Data to use:

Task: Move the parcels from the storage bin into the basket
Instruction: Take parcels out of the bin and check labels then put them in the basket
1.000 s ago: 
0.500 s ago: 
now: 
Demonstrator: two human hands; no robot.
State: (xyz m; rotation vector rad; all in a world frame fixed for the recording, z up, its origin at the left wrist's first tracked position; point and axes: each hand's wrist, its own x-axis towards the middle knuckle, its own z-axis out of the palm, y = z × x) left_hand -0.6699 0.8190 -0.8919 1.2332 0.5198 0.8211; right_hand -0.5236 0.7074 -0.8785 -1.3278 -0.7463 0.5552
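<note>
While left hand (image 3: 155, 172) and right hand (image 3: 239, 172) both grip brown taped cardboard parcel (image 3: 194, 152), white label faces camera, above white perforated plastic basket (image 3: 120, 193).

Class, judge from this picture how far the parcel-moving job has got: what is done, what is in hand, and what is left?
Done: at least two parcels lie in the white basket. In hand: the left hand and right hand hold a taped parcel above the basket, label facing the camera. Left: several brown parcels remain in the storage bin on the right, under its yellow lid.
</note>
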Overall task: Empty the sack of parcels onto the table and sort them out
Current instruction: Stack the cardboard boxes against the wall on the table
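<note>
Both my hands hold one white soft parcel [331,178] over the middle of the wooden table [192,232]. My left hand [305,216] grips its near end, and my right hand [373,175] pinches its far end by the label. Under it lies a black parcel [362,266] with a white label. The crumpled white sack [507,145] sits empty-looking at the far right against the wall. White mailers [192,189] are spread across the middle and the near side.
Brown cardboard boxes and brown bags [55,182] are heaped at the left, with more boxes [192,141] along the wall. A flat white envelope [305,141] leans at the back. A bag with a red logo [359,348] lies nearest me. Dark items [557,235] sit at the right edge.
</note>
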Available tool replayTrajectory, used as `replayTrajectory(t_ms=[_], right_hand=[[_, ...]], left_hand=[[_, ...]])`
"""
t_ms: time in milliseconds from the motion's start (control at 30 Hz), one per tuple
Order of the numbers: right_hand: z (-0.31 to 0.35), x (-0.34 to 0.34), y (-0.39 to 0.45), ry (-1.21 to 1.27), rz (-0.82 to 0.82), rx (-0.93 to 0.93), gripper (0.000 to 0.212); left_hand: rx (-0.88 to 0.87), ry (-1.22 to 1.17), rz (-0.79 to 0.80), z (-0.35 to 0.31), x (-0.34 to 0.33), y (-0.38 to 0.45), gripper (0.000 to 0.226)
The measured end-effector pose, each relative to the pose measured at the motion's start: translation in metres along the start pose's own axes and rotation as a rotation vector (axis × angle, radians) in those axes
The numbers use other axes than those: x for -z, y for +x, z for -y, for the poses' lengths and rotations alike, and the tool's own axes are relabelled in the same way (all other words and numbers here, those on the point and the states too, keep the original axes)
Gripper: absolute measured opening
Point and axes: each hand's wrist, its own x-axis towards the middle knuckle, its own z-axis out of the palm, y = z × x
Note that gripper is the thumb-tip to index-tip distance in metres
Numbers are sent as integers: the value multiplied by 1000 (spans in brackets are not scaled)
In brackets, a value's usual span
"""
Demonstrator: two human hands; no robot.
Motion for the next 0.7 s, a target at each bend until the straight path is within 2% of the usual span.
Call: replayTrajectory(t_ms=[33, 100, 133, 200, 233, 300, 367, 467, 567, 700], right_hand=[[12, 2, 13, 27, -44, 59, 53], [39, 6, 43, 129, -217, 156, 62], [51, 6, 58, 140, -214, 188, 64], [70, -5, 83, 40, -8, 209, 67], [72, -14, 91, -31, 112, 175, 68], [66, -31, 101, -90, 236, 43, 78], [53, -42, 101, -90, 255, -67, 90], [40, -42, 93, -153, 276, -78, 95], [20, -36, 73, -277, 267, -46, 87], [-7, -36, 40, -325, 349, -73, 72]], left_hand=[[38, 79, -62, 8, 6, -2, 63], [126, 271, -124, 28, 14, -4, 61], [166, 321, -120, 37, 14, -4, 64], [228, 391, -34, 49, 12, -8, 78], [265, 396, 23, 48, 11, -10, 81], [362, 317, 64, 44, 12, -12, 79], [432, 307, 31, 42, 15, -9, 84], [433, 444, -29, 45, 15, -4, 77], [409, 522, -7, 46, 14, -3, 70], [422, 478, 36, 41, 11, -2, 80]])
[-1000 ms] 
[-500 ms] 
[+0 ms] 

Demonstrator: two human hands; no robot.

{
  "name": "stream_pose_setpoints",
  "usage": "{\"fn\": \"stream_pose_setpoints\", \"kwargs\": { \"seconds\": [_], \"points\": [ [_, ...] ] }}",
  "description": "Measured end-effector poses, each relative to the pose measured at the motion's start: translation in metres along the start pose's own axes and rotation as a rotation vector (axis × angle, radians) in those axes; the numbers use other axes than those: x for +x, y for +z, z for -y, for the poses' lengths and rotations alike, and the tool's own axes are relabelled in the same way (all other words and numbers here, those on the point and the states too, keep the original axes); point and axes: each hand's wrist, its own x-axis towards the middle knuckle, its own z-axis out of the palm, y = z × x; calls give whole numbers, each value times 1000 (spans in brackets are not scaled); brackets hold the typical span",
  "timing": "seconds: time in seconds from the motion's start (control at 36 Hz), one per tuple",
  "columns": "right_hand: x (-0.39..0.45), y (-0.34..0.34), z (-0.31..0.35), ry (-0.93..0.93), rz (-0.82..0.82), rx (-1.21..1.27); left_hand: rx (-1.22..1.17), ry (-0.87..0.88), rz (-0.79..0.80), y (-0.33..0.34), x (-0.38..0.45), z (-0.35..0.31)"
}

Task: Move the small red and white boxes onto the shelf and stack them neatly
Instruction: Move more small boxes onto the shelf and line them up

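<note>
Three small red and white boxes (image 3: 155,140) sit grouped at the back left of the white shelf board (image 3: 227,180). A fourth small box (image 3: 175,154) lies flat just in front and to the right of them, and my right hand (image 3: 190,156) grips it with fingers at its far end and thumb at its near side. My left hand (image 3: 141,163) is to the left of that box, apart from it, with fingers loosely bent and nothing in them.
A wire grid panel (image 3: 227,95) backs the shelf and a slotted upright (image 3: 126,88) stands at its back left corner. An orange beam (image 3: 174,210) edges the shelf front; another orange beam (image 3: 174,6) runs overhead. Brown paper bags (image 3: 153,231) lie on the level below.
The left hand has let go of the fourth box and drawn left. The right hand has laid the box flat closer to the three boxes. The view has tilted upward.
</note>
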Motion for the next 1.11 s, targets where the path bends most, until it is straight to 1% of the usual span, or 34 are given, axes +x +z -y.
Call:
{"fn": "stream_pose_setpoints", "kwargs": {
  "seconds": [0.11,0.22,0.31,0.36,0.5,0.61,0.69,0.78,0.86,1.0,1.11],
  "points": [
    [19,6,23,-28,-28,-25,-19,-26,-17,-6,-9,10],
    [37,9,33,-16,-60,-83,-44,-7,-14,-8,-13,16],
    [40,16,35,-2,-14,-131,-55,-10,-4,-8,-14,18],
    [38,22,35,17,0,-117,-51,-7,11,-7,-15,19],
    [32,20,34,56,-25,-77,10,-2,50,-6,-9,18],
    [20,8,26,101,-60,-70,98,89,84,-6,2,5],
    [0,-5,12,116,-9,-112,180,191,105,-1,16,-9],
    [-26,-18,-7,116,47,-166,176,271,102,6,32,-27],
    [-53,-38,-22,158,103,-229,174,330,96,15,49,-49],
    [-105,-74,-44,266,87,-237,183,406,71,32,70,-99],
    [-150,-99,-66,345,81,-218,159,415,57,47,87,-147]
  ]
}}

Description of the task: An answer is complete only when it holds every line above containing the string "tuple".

Worked solution:
t_ms: time in milliseconds from the motion's start (control at 30 Hz), one per tuple
  "timing": "seconds: time in seconds from the motion's start (control at 36 Hz), one per tuple",

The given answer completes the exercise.